Le Majordome

Film : Le Majordome (2013)

Réalisateur : Lee Daniels

Acteurs : Forest Whitaker (Cecil Gaines), Oprah Winfrey (Gloria Gaines), Mariah Carey (Hattie Pearl), John Cusack (Richard Nixon)

Durée : 02:05:00


Le Majordome est vraiment un film qui sort de l'ordinaire, et ceci pour plusieurs raisons.

D'abord le réalisateur Lee Daniels, qui pioche régulièrement des petits oscars et des palmes un peu partout, est un grand cinéaste. Je ne résiste pas à vous retranscrire un passage de son entretien dans le dossier de presse : « C'est le film le plus difficile que j'aie jamais réalisé. Je me suis rendu compte assez tôt que mon regard sur le monde n'est pas le même que celui de la plupart des gens. Il n'y a aucune scène à caractère sexuel, très peu d'injures ou de propos grossiers, et encore moins de violence, alors que nous traitons d'une période historique extrêmement violente. En tant que cinéaste, je devais donc faire preuve de retenue, et j'en suis très fier. » Bin mon colon... Il faudrait bien que Tarantino en prenne de la graine !

Ensuite le film déroule un casting hallucinant : Forest Whitaker, Oprah Winfrey, Mariah Carey, John Cusack, Jane Fonda, Cuba Gooding Jr, Terrence Howard, Lenny Kravitz, Robin William, Vanessa Redgrave... Que du beau monde ! Évidemment, ça sent le démocrate à plein nez mais enfin, la brochette est franchement appétissante !

On s'en doutait : porter le film sur autant d'épaules ne pouvait que l'alléger, malgré le poids de son sujet.

Car ce sujet constitue une autre caractéristique notable du film. Dans notre monde de combats de toutes sortes et de toutes natures, ce film s'installe comme un vieux sage au fond de sa grotte, interrogeant le visiteur non pas seulement sur une résistance, mais bel et bien sur les moyens d'une conquête sociale.

La situation des noirs aux États-Unis fut hallucinante. Qu'on essaie de culpabiliser les Français avec l'histoire d'un pays lointain est un autre sujet. Il n'en reste pas moins que l'émancipation du peuple noir aux États-Unis fut un épisode particulièrement douloureux.

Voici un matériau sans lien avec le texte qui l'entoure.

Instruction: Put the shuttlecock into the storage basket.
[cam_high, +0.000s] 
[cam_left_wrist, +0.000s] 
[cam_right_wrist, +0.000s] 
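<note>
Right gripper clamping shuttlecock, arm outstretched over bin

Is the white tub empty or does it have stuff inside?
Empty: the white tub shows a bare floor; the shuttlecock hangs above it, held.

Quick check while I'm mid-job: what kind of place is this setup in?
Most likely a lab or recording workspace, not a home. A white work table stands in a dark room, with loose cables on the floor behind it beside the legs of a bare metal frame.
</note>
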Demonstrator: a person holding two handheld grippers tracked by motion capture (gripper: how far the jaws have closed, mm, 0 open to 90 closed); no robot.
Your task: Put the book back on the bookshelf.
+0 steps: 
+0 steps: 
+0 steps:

Face à un tel drame deux possibilités taraudent, encore et toujours, tous les résistants de toutes les époques : le choix de la paix, ou celui de la violence.

Après avoir choisi le premier camp, celui de Martin Luther King, c'est le deuxième que finit par choisir Louis, le fils de Cecil, notre majordome. Sous une apparence de paix, bien sûr, puisque les Blacks Panthers justifiaient leurs actions violentes par la fourniture de nourriture et de services sociaux qu'ils prodiguaient aux populations noires. Une chose cependant souligne le parti pris du film. Lorsqu'il rejoint les rangs de Malcom X, Louis n'exerce aucune brutalité, et un voile pudique est jeté sur celle du mouvement, à peine montrée par quelques images d'agitation.

En revanche, le choix de son père, Cecil, est extraordinaire. Il est majordome à la Maison-Blanche. Le film montre magistralement combien il est « au service » sans être « servile. » Les mots de Martin Luther King sont à cet égard confondants de lucidité. En servant l'homme blanc, le « nègre de maison » montre qu'il est sérieux, fiable, et renvoie l'image d'un peuple noir digne et capable. Au travers de cette conception du service, c'est toute une philosophie qui transparaît. Celle de l'humilité, et de la conquête des cœurs par l'amitié. Cette relation qu'il noue avec huit locataires de la Maison-Blanche fait autant que toutes les manifestations réunies. Pourtant Cecil tirera des leçons du militantisme de son fils et osera réclamer l'égalité de traitement entre noirs et blancs à la Maison-Blanche. Mais devant l'hostilité du chef du personnel, c'est encore son amitié avec le Président qui va venir à bout des blocages.

Un film excellemment réalisé, d'une grande profondeur, qui prend place très honorablement dans la culture du devenir meilleur.